Neuroprotection in Preterm Infants

Marienhaus Klinikum St. Elisabeth, Department of Obstetrics and Gynecology, 56564 Neuwied, Germany

Received 14 October 2014; Accepted 22 December 2014

Academic Editor: Stefan Rimbach

Copyright © 2015 R. Berger and S. Söder. This is an open access article distributed under the Creative Commons Attribution License, which permits unrestricted use, distribution, and reproduction in any medium, provided the original work is properly cited.

Abstract

Preterm infants born before the 30th week of pregnancy are especially at risk of perinatal brain damage which is usually a result of cerebral ischemia or an ascending intrauterine infection. Prevention of preterm birth and early intervention given signs of imminent intrauterine infection can reduce the incidence of perinatal cerebral injury. It has been shown that administering magnesium intravenously to women at imminent risk of a preterm birth leads to a significant reduction in the likelihood of the infant developing cerebral palsy and motor skill dysfunction. It has also been demonstrated that delayed clamping of the umbilical cord after birth reduces the rate of brain hemorrhage among preterm infants by up to 50%. In addition, mesenchymal stem cells seem to have significant neuroprotective potential in animal experiments, as they increase the rate of regeneration of the damaged cerebral area. Clinical tests of these types of therapeutic intervention measures appear to be imminent.

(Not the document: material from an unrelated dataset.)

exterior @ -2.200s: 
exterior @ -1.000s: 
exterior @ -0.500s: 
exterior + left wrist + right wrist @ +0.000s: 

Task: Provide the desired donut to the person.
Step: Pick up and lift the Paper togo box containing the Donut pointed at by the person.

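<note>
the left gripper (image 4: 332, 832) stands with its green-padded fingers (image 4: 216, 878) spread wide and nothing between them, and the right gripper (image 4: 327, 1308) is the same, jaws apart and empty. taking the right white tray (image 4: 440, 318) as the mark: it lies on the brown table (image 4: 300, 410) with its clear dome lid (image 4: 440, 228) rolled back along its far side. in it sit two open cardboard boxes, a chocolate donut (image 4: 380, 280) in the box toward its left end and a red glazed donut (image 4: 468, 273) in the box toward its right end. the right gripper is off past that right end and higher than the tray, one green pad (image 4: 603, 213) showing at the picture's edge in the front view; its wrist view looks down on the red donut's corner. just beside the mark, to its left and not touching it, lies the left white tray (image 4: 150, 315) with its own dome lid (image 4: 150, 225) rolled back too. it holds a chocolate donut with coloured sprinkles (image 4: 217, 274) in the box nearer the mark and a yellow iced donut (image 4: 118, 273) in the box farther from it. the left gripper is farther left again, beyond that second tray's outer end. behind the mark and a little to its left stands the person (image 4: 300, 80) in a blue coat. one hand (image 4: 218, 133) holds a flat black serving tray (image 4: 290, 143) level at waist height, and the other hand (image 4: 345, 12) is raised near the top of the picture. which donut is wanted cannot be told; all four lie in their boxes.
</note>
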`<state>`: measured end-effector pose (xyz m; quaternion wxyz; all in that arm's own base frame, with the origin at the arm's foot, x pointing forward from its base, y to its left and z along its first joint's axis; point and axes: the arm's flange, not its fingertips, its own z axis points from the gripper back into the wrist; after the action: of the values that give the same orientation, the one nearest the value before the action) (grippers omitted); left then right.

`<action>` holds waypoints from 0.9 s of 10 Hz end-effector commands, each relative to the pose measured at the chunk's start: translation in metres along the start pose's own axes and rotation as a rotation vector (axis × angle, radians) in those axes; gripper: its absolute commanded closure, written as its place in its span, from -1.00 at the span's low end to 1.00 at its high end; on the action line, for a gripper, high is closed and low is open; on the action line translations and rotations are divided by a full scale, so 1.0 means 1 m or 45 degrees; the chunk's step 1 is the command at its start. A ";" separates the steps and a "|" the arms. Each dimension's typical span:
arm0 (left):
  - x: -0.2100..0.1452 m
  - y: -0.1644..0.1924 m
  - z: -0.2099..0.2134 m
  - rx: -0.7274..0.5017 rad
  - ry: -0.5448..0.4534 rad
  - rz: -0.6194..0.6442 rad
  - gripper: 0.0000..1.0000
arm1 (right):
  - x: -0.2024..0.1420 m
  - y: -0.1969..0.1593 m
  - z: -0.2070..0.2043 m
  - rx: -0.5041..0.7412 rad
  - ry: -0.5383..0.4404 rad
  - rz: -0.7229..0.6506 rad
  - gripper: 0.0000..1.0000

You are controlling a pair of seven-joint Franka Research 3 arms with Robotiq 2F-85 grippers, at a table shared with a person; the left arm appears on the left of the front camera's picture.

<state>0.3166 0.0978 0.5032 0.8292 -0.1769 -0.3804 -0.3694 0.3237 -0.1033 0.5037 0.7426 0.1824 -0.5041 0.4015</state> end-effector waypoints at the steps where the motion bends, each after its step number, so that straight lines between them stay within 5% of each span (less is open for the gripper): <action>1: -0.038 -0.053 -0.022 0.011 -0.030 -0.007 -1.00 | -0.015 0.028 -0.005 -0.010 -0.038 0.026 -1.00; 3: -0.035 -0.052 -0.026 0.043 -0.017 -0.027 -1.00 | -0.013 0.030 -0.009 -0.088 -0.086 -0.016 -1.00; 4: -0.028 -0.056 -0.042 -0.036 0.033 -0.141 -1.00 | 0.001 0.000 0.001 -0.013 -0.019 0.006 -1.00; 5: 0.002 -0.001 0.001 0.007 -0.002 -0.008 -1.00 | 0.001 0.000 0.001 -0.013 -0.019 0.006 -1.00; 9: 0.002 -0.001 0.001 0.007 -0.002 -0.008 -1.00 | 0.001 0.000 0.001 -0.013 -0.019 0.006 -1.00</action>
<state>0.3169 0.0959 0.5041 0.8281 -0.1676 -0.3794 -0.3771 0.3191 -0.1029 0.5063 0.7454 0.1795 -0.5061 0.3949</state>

In the last trimester of pregnancy, the serum concentrations of estradiol and progesterone increase significantly. Preterm infants are removed abruptly from this estradiol and progesterone rich environment. It has been demonstrated in animal experiments that estradiol and progesterone protect the immature brain from hypoxic-ischemic lesions. However, this neuroprotective strategy has unfortunately not yet been subject to sufficient clinical investigation.